Vibrations from traffic crossing light-rail tracks are disrupting recording operations in several of Minnesota Public Radio and American Public Media's state-of-the-art studios, only two months before trains will start running daily past their downtown St. Paul headquarters.
"The floor is vibrating, the ceiling is shaking, the structure is making noise, and that affects the recordings," said Nick Kereakos, chief technology officer and operations vice president for MPR and American Public Media.
MPR and the Metropolitan Council, which oversees Metro Transit, say they're working on a solution to meet the terms of their 2009 mitigation agreement, which requires the agency to keep noise and vibrations within federal guidelines.
Mark Fuhrmann, the Met Council's rail projects director, said he's sure that an answer will be found and that it won't delay the line's June 14 opening. "We're in ongoing conversations with MPR to improve vibrations caused on passing traffic on East 7th Street," he said.
Still, it's another unwelcome road bump for the $957 million project, which earlier this week was forced to rip up and replace new concrete panels at 11 intersections after they were found to be cracked and defective.
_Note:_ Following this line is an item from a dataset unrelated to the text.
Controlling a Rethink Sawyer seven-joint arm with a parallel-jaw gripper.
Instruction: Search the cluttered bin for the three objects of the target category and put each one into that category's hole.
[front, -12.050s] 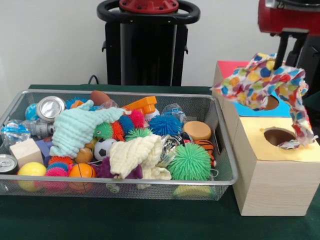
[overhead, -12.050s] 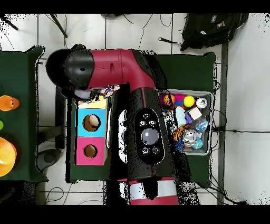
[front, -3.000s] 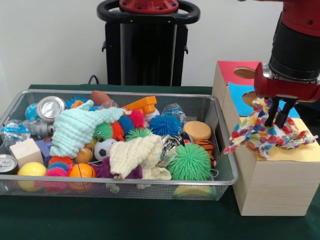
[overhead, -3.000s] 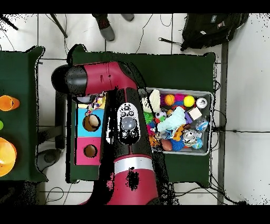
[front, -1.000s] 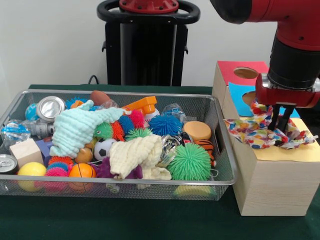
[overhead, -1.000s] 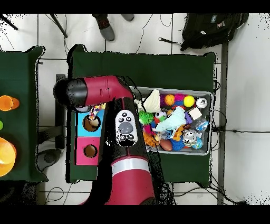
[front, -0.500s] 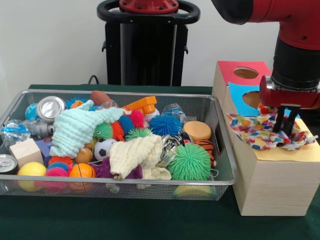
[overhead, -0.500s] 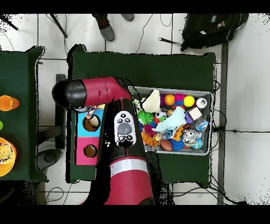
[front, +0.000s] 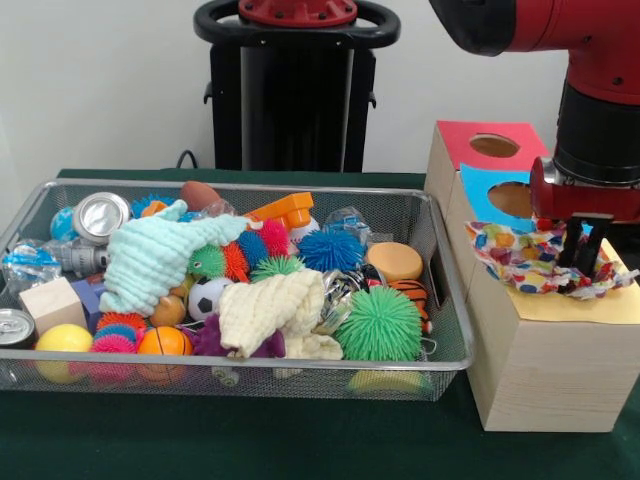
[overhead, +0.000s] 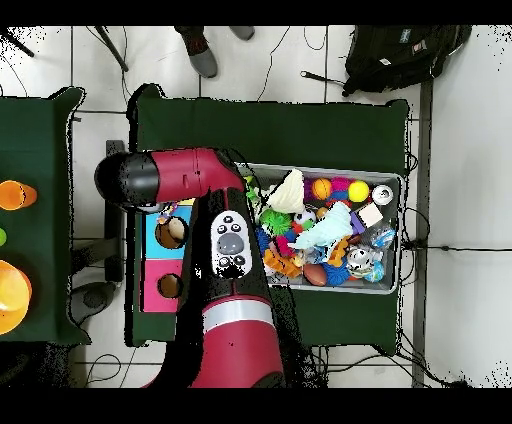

The cost of that work will be borne by the contractor.
Not so with the vibration problems, which the Met Council will have to cover — just as it did in 2012, when it installed insulated windows at MPR to block out street noise and when it agreed in 2009 to install a $1 million concrete slab over hard rubber pads outside MPR and two adjoining churches on Cedar Street.
Train test runs were fine
A floating slab also was installed on tracks running alongside University of Minnesota research labs, where school officials worried that trains might disrupt sensitive instruments.
The trains themselves have caused little vibration at MPR in recent test runs on the tracks, Fuhrmann said. No excess vibration was detected in October, while tests in January resulted in vibration exceeding standards in a couple studios. "We believe the floating slab track is operating very effectively to moderate any of the vibrations caused by the trains," he said.